**Goal of the exercise**
For this exercise, copy out each line of the material below that includes "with".

**Source data**
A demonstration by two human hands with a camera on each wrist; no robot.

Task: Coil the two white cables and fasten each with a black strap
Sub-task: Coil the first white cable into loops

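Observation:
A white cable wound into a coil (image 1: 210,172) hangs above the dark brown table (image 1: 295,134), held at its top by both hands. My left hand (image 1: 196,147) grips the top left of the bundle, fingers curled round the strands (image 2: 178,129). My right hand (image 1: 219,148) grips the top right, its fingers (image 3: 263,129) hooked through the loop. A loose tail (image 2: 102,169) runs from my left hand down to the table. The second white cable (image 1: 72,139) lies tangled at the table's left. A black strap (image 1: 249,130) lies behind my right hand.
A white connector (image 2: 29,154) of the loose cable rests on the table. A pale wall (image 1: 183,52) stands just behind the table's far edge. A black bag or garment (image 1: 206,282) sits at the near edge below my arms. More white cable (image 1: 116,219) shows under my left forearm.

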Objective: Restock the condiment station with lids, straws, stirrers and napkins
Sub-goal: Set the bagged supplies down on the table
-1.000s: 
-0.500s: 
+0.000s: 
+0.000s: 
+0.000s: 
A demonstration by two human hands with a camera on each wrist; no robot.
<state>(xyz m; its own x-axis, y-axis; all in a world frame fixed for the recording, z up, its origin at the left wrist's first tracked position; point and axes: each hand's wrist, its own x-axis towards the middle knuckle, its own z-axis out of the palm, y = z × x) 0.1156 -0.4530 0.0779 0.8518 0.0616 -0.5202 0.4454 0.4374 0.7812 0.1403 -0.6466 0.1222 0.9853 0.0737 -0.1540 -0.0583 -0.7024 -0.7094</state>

**Result of the exercise**
A demonstration by two human hands with a camera on each wrist; no robot.
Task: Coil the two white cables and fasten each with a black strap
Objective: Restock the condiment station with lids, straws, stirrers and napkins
A demonstration by two human hands with a camera on each wrist; no robot.

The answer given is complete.